Anand Patwardhan
Anand Patwardhan is an Indian documentary filmmaker, known for his activism through social action documentaries on topics such as corruption, slum dwellers, nuclear arms race, citizen activism and communalism.[1][2][3][4] Notable films include Bombay: Our City (1985), Ram ke Nam (In the Name of God) (1992), Pitr, Putr aur Dharmayuddha (Father, Son and Holy War) (1995), and Jang aur Aman (War and Peace) (2002),[5] which have won national and International awards.
Biography
Anand Patwardhan was born in 1950, in Mumbai, Maharashtra.

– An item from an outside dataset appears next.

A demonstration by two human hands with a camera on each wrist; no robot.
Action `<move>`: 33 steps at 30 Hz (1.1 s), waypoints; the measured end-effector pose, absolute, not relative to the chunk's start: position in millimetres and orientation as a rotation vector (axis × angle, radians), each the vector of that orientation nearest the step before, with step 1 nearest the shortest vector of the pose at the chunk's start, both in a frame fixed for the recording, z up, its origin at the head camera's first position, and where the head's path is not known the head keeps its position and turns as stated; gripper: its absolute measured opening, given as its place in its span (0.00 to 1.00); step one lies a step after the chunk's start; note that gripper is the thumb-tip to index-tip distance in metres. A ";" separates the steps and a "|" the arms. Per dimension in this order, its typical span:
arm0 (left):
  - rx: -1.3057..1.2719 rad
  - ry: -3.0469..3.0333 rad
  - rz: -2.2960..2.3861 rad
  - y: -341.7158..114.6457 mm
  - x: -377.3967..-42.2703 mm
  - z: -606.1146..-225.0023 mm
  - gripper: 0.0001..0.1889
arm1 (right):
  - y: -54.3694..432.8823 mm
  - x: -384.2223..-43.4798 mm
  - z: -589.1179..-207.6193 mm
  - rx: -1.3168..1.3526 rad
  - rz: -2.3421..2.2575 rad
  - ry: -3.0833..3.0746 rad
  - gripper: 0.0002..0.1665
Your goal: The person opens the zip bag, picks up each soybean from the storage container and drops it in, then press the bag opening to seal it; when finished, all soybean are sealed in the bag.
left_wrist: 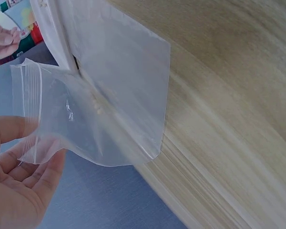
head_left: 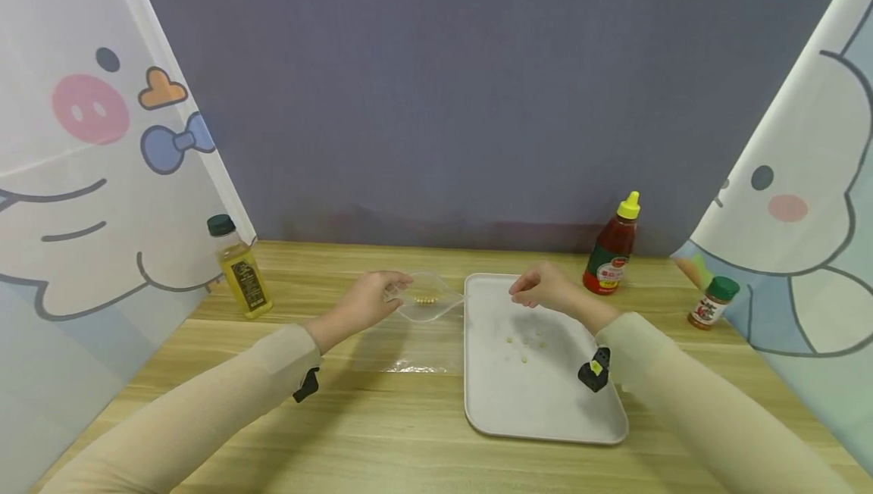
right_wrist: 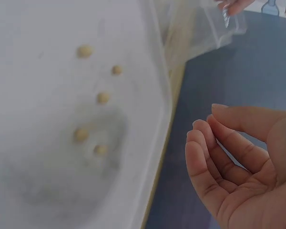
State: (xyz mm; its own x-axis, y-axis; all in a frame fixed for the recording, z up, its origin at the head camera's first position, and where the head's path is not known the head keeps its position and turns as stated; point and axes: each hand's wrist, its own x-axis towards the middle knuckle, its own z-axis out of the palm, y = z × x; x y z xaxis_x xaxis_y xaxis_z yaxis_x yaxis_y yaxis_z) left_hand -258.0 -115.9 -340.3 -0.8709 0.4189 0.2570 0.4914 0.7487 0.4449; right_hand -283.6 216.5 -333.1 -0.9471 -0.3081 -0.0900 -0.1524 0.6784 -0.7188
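Observation:
My left hand (head_left: 371, 301) grips the rim of a clear zip bag (left_wrist: 119, 76), thumb and fingers on the zip strip in the left wrist view. The bag lies on the table with its mouth spread apart, and several small pale yellow beans (head_left: 426, 300) show inside. Over the far part of a white tray (head_left: 546, 411) hovers my right hand (head_left: 546, 289). Its fingers are loosely bent, thumb tip close to the index fingertip, and no object shows between them in the right wrist view. Several more round beans (right_wrist: 103, 98) lie scattered on the tray below.
An oil bottle (head_left: 244, 274) with a dark green cap stands at the left. Behind the tray, to the right, is a red sauce bottle (head_left: 610, 251) with a yellow nozzle. A small green-lidded jar (head_left: 712, 303) sits farther right. A grey backdrop rises behind the wooden table (head_left: 327, 433).

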 end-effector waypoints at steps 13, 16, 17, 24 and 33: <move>-0.716 -2.823 -0.770 -116.4 -257.4 -338.8 0.22 | 254.3 -282.3 -359.8 -0.382 -0.953 2.686 0.09; -0.725 -2.814 -0.761 -117.0 -257.2 -339.0 0.22 | 258.0 -280.8 -366.2 -0.413 -0.970 2.628 0.09; -0.728 -2.812 -0.755 -117.2 -257.2 -339.3 0.22 | 258.7 -280.2 -368.2 -0.413 -0.984 2.606 0.09; -0.728 -2.817 -0.744 -118.1 -257.4 -341.2 0.22 | 260.7 -279.7 -377.5 -0.469 -1.060 2.539 0.10; -0.733 -2.816 -0.754 -117.7 -258.5 -341.0 0.22 | 264.4 -282.7 -382.0 -0.513 -1.083 2.542 0.08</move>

He completed a B.A. in English literature at Bombay University in 1970, a B.A. in Sociology at Brandeis University in 1972, and an M.A. in Communication studies at McGill University in 1982.[6][7][8][9][10]
Films of Anand Patwardhan
Virtually all his films faced censorship by the Indian authorities but were finally cleared after legal action. His film ‘Bombay Our City’ was shown on TV after a four year court case,[11] while, 'Father Son and the Holy war' (1995), was adjudged in 2004 as one of 50 most memorable international documentaries of all time by DOX, Europe's leading Documentary film magazine; though it was shown on India’s National Network, Doordarshan only in the year 2006, 11 years after its making, and that too after a prolonged court battle which lasted 8 years and ended with the nation’s Supreme Court ordering the state-owned media to telecast the film without any cuts.[12]

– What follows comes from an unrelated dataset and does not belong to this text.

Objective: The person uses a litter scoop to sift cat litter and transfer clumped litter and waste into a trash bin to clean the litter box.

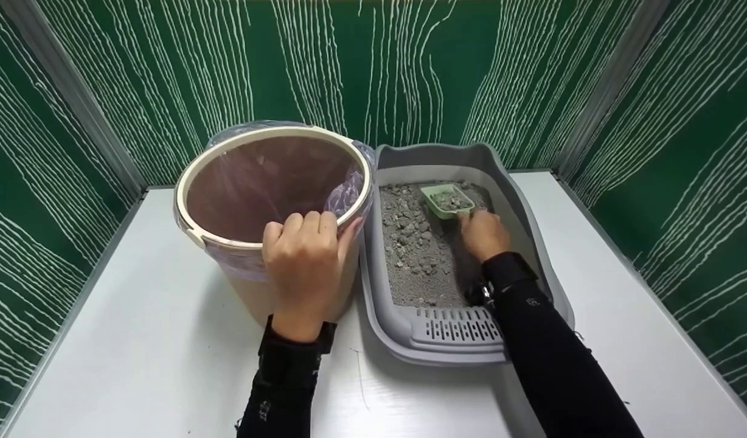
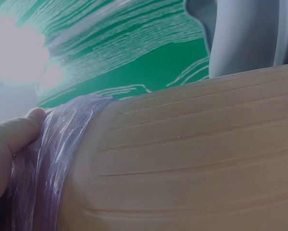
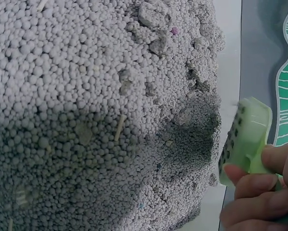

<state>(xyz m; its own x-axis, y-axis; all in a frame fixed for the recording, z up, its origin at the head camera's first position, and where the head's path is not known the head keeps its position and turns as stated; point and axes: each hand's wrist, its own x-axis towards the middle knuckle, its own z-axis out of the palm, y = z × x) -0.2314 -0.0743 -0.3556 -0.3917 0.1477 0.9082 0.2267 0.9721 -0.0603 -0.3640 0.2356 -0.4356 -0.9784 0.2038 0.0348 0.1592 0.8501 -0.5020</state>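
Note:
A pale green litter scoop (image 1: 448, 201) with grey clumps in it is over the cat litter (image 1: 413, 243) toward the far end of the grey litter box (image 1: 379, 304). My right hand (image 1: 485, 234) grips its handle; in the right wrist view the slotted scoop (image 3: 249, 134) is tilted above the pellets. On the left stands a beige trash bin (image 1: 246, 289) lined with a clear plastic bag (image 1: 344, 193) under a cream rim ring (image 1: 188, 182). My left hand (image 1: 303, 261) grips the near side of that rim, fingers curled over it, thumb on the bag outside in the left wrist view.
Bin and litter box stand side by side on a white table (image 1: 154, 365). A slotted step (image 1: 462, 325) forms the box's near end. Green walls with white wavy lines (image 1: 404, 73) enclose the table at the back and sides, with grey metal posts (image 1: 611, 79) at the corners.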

His next film, 'War and Peace' made in 2002, brought him in the news once again, when the CBFC India (Central Board for Film Certification, or the Censor Board), refused to certify the film without making 21 cuts.[13] As always, Patwardhan took the government to court, hence it was banned for over a year. However, after a court battle, Anand won the right to screen his film without a single cut.[14][15][16] As with his previous films, Patwardhan also successfully fought to force a reluctant national broadcaster, Doordarshan, to show this film on their national network. It was commercially released in multiplexes in 2005[17]
Filmography
- 1971: 'Waves of Revolution' (Kraanti Ki Tarangein), this film first of his films was on government repression in Bihar Movement.[18]
- 1978: 'Prisoners of Conscience' (Zameer ke Bandi), a film on political prisoners in The Emergency (India)
- The Tyne Award, Tyneside Festival, UK, 1982.[19]
- 1981: 'A Time to Rise' (Uthan da Vela): Concerns Indian immigrant farm workers’ efforts to unionize in Canada.
- 1985: Bombay: Our City (Hamara Shahar): Everyday survival issues of slum dwellers in Bombay.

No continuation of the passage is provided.